Possibly my expectation is also influenced by not being familiar with US law, which is quite different to German in certain aspects.

[Ron P.]

Those are commonly referred to as Hold Harmless clauses. I think they're intentionally written by the lawyers to be confusing. I mean would you use a product that came outright and said, using our product may mess up your system, but we can't be liable for it. I used to have examples of some popular photo hosting websites' Hold Harmless clauses. In the writings, they would claim, they may do something like provide them to, or share them, and such action might cause harm to you. If it does, then we can not be liable for doing so.

[Old Bruce]

I recall a little utility that had as its EULA a short list of escalating misfortunes growing into mass destruction and multiple deaths. The author took no responsibility but did guarantee that all of the bad things would happen. In the final sentence he pointed out that these things would happen even if all you did was was think about looking at the sealed envelope with the disk in it.

It was a play on the then standard practice of stating that by breaking the seal you have agreed to all of the terms and conditions that are inside the envelope.

[thomaso]

8 minutes ago, Ron P. said:

I mean would you use a product that came outright and said, using our product may mess up your system, but we can't be liable for it.

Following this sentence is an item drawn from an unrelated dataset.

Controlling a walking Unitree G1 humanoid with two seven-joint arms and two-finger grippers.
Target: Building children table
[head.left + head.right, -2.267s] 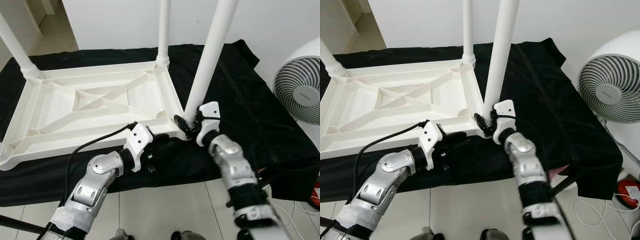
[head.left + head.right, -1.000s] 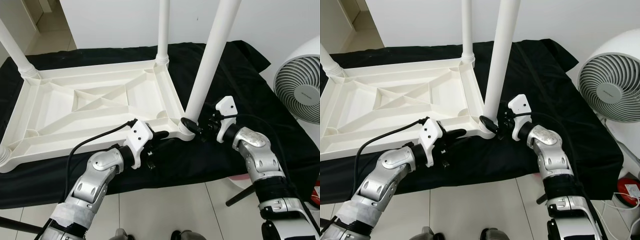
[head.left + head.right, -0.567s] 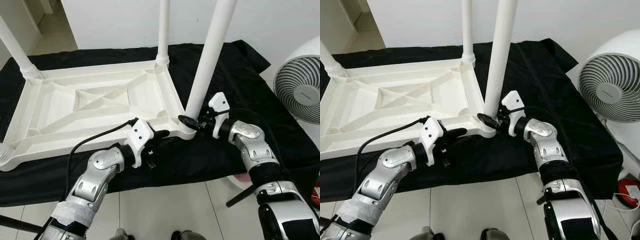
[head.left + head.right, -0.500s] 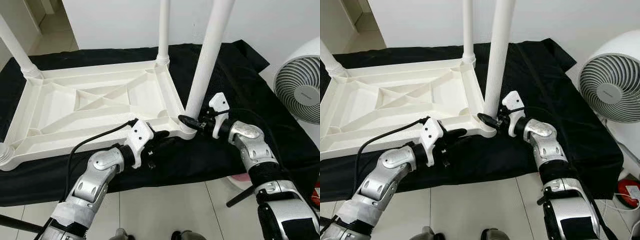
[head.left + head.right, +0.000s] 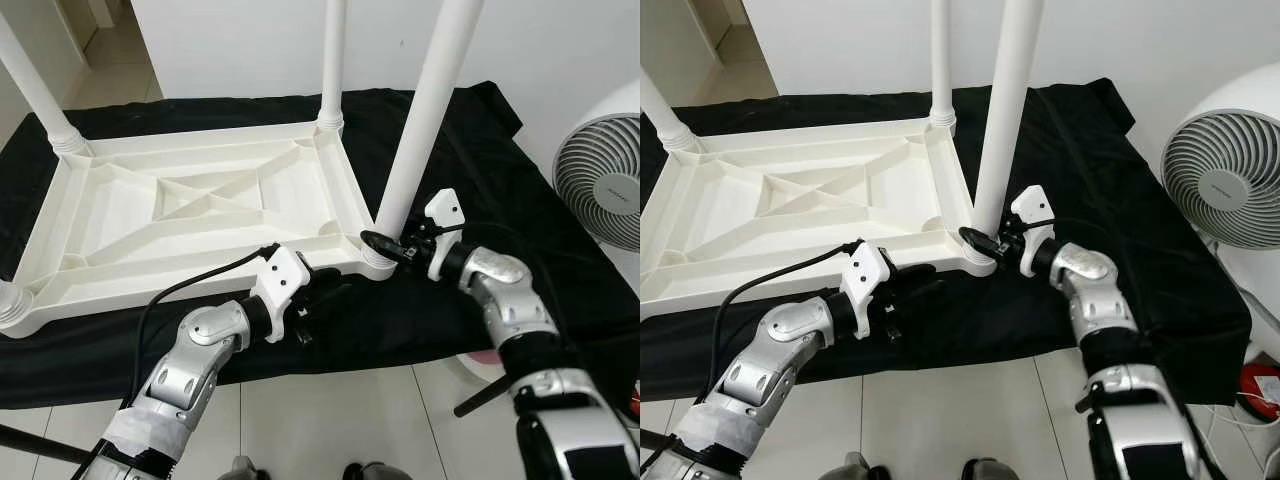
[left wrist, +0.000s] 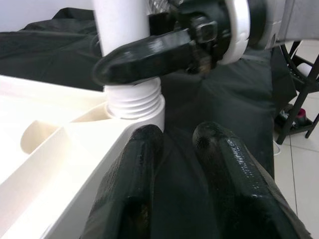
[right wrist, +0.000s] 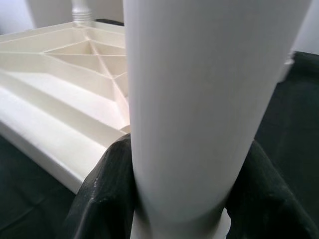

Don't they literally express possible danger not only once but repeatedly in their text, again and again ? This is what feels odd to me. I am used if they want to confuse they use capital letters only, just to avoid users reading them. So they also confused me by not using capitals

[v_kyr]

Well there is probably an easy way to find out, use the online tool VirusTotal, the service checks the file with over 70 different scan engines and provides you with an overall results balance. It allows to upload a max file size of ~650 MB. -- An APub Win update exe has about 553,55 MB.

[CharlesMorris]

I was not familiar with VirusTotal -- a very helpful suggestion. I submitted both the installation file and the installed Publisher.exe (which McAfee had flagged) and both check out clean.

[v_kyr]

22 minutes ago, CharlesMorris said:

I was not familiar with VirusTotal --

Another such quite good service is "Jotti's malware scan", which also checks agains several antivirus scan engines, though this one has a 250MB limit per file.